### What the task asks:
What number of lines in the records below hold the word "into"? Give that number alone.

### Material for the task:
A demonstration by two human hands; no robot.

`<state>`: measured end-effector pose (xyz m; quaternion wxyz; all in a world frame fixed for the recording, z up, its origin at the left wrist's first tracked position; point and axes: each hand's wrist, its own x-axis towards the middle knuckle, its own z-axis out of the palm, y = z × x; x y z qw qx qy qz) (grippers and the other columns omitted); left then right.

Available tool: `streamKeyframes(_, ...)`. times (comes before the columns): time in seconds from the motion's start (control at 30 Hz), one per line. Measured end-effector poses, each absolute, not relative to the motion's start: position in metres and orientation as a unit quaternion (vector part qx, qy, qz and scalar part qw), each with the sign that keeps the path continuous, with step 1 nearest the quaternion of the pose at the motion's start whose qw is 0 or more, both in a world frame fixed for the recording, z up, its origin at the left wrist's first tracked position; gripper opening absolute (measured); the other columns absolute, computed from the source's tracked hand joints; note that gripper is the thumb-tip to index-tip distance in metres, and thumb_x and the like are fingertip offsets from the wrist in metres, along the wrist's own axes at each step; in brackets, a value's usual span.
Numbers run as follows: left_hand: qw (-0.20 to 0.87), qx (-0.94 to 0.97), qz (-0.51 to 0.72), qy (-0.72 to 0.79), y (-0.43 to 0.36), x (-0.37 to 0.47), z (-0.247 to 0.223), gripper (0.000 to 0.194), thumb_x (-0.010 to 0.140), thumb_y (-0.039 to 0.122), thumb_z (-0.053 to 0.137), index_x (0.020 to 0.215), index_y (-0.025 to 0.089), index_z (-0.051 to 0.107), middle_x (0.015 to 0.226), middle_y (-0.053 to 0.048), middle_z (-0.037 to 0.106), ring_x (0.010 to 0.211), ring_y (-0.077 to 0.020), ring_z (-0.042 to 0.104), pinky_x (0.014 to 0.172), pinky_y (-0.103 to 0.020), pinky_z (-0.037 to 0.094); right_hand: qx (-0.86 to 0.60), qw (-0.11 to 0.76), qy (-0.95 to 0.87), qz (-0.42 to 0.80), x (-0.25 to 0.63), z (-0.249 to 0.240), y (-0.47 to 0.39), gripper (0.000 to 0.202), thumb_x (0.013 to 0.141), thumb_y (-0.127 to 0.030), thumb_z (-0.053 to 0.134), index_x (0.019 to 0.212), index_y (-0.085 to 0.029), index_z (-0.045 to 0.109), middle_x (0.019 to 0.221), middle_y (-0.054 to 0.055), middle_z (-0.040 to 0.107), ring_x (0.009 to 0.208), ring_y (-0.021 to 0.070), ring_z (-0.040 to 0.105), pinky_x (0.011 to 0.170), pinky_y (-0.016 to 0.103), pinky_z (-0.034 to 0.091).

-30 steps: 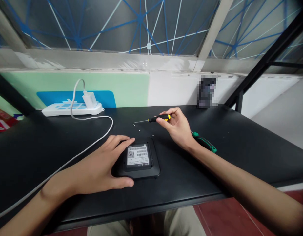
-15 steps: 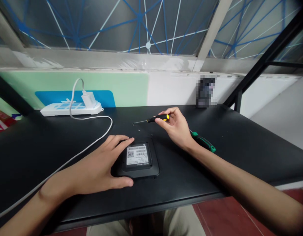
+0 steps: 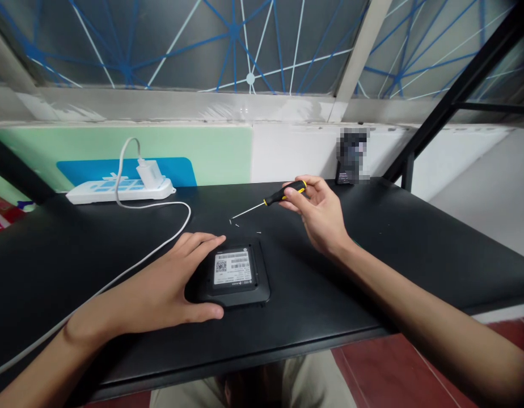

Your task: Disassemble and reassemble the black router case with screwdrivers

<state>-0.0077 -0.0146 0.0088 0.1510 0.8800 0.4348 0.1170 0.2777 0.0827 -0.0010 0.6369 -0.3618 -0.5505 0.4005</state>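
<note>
A small black square device [image 3: 234, 276] lies flat on the black table [image 3: 372, 272], a white label with barcodes facing up. My left hand [image 3: 168, 289] rests on its left side, thumb along the near edge and fingers over the far left corner. My right hand [image 3: 321, 218] holds a black-and-yellow screwdriver [image 3: 279, 198] by the handle, raised above the table behind the device. Its thin shaft slants down to the left, the tip close to a few tiny screws [image 3: 240, 226] lying on the table.
A white power strip [image 3: 117, 190] with a white charger [image 3: 150, 174] sits at the back left; its white cable [image 3: 130, 263] runs across the table toward the near left edge. A blurred dark object [image 3: 351, 156] stands at the back wall. The table's front edge is close to me.
My right hand has lifted the screwdriver handle up and to the right, tilting the shaft tip-down. It now hides the green-handled tool seen earlier behind my wrist. My left hand stays on the device.
</note>
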Motion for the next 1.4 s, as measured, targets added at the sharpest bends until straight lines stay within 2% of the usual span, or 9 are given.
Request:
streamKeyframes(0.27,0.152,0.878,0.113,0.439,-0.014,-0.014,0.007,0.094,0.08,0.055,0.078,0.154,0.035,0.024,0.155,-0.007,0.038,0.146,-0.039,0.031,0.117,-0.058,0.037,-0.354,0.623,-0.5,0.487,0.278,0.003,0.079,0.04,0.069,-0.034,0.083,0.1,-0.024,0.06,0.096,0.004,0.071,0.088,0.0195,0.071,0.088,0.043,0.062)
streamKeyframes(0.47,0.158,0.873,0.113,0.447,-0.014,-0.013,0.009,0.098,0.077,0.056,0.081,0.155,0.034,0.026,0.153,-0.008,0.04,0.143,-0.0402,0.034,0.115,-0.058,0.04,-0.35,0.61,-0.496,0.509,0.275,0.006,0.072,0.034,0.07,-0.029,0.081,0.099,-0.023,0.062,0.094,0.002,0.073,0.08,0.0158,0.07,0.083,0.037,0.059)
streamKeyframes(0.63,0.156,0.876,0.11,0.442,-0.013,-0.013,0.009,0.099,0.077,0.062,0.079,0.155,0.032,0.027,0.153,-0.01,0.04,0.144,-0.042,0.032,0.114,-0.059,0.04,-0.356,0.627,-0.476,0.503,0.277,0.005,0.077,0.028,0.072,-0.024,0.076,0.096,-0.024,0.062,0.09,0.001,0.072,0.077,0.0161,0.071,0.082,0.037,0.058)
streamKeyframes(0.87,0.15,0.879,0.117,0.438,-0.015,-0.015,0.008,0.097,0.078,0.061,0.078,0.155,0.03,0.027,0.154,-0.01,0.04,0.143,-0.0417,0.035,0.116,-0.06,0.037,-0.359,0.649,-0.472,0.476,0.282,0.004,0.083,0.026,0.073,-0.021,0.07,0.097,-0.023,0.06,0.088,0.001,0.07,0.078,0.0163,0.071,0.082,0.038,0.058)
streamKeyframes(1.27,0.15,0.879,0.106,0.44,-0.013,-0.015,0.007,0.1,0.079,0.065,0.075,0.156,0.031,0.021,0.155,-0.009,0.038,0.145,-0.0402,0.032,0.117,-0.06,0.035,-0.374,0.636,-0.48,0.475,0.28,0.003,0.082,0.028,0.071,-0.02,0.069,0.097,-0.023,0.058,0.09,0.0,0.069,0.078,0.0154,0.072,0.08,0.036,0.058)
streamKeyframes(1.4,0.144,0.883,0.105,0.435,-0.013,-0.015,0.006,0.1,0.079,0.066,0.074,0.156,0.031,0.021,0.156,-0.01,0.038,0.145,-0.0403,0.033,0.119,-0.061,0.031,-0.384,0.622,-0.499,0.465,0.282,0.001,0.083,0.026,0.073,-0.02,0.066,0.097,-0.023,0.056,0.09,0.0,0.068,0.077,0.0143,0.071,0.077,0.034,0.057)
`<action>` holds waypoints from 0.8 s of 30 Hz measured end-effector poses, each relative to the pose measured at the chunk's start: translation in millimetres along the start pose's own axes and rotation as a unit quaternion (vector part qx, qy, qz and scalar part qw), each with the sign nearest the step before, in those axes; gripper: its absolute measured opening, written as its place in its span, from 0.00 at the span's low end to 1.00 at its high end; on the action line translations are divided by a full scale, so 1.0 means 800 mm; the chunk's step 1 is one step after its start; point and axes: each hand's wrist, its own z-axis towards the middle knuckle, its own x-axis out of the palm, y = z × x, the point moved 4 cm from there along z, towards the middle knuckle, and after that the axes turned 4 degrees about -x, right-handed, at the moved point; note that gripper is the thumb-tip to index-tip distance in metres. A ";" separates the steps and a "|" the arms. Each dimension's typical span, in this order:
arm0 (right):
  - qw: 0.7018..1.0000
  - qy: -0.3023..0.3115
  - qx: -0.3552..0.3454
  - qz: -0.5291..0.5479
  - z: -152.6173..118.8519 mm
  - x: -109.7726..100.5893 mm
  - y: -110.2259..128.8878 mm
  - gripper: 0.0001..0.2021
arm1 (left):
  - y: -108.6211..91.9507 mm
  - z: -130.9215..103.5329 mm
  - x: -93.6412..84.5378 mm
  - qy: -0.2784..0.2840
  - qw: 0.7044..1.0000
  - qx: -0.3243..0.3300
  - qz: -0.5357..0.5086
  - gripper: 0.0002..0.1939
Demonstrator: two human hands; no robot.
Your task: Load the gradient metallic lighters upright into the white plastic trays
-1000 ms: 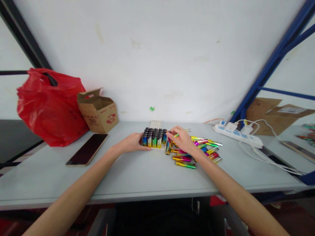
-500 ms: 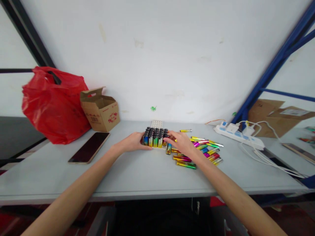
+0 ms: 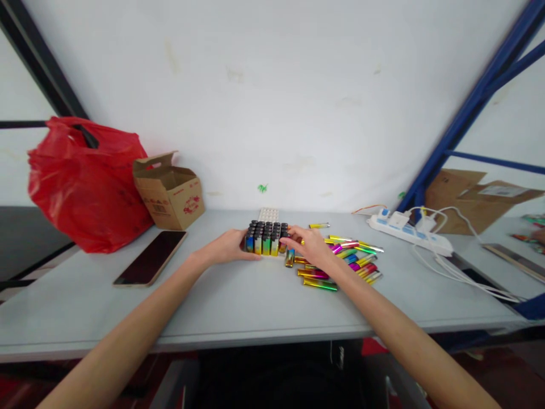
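Note:
Several lighters [image 3: 267, 237] with black tops and shiny coloured bodies stand upright in tight rows, in the middle of the table. A white holder with holes [image 3: 269, 215] shows behind them. My left hand [image 3: 230, 246] is closed around the left side of the block, its thumb along the front. At the right end, my right hand [image 3: 310, 244] has its thumb and fingers around a lighter at the front corner, partly hidden by the fingers. Just right of the block and under my right wrist lies a loose pile of metallic-coloured lighter bodies [image 3: 319, 284].
On the left are a red plastic bag [image 3: 89, 187], an open cardboard box [image 3: 174, 199] and a phone [image 3: 151, 258]. A white power strip [image 3: 411, 234] with cables lies right, near a blue metal frame [image 3: 460, 130]. Another person's hand [image 3: 540, 236] shows at the far right edge.
The whole view has shifted slightly. Both hands keep nearly the same places at the block of lighters. A person's hand now shows at the far right.

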 end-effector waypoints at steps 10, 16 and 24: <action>0.997 0.051 -0.044 -0.029 0.001 -0.006 -0.001 0.19 | 0.000 0.001 0.000 -0.001 1.000 0.003 0.024 0.35; 0.985 0.045 -0.071 -0.148 0.006 0.001 -0.002 0.19 | 0.003 0.002 0.001 0.000 1.000 0.000 0.024 0.36; 0.981 0.102 -0.021 -0.166 0.009 -0.010 -0.013 0.25 | 0.001 0.001 0.000 -0.010 1.000 0.000 0.007 0.35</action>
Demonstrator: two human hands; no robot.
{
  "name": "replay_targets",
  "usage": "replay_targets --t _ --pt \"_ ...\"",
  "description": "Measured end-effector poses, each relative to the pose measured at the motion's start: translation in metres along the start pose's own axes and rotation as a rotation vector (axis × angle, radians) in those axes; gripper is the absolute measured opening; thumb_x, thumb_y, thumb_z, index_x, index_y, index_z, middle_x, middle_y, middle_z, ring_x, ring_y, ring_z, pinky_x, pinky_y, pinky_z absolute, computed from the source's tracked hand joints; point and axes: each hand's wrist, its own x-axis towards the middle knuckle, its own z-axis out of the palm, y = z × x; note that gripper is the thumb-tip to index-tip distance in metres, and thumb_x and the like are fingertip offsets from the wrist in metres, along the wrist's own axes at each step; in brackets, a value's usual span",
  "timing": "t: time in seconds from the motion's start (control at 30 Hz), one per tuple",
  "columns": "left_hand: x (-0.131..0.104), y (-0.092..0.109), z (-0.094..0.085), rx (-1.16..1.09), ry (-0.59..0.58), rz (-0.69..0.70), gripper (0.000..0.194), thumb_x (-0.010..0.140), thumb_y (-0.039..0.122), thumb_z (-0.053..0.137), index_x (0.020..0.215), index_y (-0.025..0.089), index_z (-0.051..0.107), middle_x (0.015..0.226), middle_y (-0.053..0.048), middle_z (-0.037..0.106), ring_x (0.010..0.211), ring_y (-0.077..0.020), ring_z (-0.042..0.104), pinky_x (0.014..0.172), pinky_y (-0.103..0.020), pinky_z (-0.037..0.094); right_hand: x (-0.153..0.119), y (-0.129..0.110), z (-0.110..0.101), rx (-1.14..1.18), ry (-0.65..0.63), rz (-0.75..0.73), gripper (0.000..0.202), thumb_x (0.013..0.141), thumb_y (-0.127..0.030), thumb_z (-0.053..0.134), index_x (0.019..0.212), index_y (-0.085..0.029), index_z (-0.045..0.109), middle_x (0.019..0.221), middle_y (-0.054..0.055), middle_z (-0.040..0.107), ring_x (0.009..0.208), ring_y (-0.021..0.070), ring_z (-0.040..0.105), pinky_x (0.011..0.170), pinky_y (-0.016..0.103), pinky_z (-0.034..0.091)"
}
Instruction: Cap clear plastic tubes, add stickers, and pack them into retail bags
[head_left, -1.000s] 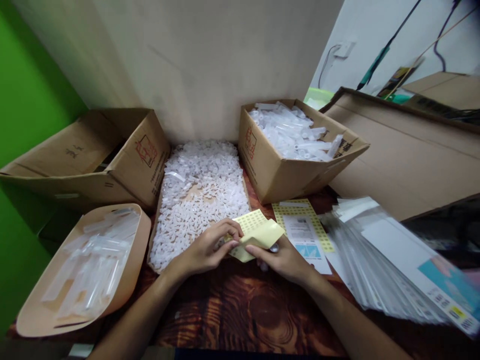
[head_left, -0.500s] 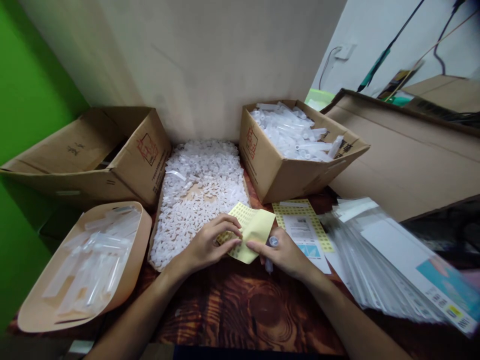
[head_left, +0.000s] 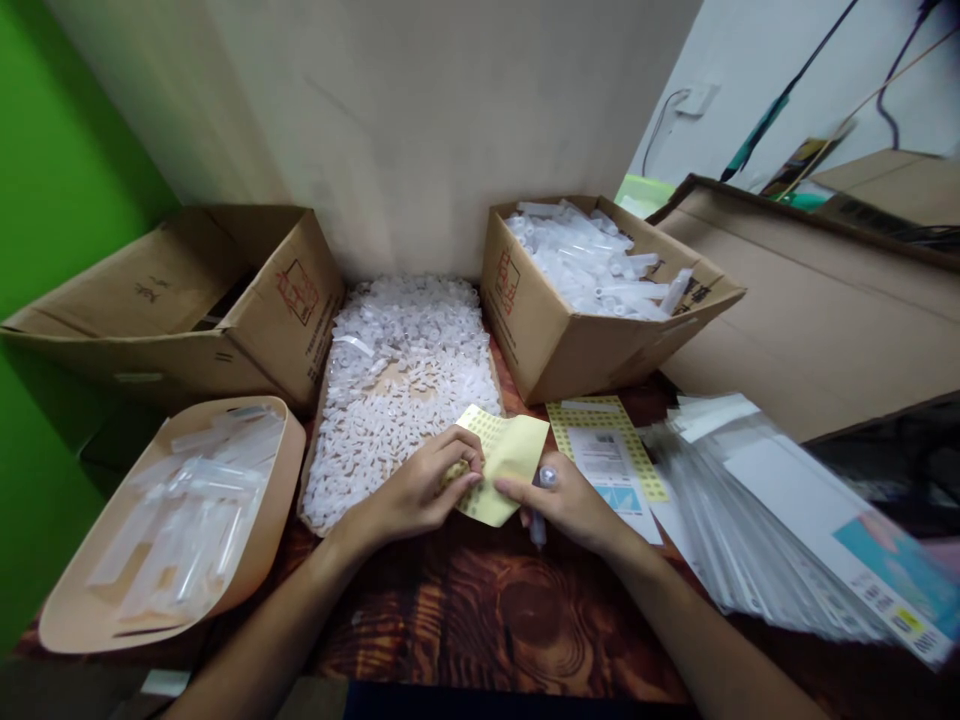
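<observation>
A yellow sticker sheet [head_left: 514,450], slightly curled, is between both hands above the wooden table. My left hand [head_left: 431,485] has its fingers closed at the sheet's left part, thumb and forefinger close together. My right hand [head_left: 566,505] pinches the sheet's lower right edge with the thumb. The same hand also holds a small clear tube [head_left: 538,520] with a round end, upright in its curled fingers. Behind the hands a shallow tray [head_left: 394,378] carries many small white plastic pieces.
An open cardboard box [head_left: 277,340] stands at the left, another [head_left: 551,350] with clear tubes at the right. A peach bin [head_left: 289,470] holds clear tubes. A printed card [head_left: 604,460] lies on a yellow sheet [head_left: 645,465], beside stacked plastic sleeves [head_left: 757,530].
The left fingers have curled in slightly at the sheet. The sheet and tube are nearly where they were, and the whole view has shifted a little.
</observation>
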Motion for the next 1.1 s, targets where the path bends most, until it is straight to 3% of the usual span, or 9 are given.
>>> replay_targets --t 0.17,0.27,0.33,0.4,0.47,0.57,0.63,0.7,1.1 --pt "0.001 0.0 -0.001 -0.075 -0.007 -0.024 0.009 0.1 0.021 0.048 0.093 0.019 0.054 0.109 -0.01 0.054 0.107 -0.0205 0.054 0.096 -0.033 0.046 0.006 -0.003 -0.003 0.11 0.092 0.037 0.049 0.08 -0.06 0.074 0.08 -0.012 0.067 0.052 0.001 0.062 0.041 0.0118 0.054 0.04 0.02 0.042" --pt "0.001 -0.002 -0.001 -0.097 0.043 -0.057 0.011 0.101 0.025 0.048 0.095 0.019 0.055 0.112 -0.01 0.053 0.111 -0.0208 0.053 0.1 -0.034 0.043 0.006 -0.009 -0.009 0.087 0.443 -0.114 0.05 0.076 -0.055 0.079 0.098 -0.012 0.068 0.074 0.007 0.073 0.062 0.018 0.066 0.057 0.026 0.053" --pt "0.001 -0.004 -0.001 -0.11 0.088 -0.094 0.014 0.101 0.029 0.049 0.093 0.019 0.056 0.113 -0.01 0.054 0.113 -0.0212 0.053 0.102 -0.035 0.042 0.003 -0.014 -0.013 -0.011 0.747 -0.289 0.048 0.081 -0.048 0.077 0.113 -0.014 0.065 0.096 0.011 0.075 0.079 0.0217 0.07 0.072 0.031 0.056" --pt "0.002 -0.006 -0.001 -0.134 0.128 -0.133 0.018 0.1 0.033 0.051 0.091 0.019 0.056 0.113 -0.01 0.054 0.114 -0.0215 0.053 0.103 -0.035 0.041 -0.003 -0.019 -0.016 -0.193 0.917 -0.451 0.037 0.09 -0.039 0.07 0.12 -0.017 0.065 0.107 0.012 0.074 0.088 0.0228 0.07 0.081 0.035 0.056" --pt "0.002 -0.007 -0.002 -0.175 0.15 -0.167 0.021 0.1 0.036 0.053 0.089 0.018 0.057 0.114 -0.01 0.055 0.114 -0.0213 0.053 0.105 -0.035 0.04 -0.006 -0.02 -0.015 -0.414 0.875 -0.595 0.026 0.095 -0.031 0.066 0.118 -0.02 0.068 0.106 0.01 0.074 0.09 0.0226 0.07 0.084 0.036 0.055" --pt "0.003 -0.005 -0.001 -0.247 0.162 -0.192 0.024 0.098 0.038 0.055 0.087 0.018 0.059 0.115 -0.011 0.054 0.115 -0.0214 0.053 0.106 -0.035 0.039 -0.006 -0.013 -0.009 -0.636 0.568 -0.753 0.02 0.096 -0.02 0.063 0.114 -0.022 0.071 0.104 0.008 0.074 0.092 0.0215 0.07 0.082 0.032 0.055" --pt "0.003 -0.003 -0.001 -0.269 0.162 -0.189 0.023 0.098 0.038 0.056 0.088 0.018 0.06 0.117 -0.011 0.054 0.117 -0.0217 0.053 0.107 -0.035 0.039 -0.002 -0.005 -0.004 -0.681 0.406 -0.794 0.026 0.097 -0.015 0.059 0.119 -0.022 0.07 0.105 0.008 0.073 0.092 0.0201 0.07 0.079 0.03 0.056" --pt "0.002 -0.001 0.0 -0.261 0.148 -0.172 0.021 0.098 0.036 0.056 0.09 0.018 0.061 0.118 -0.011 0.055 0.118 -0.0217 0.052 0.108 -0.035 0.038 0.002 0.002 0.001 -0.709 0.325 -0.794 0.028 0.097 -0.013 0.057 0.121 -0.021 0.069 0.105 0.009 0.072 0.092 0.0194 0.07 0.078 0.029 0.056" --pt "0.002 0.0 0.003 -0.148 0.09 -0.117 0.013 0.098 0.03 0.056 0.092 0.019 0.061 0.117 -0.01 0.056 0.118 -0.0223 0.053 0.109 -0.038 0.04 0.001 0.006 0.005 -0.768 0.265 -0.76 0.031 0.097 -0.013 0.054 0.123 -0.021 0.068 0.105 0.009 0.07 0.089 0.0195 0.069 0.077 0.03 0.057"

### Response:
2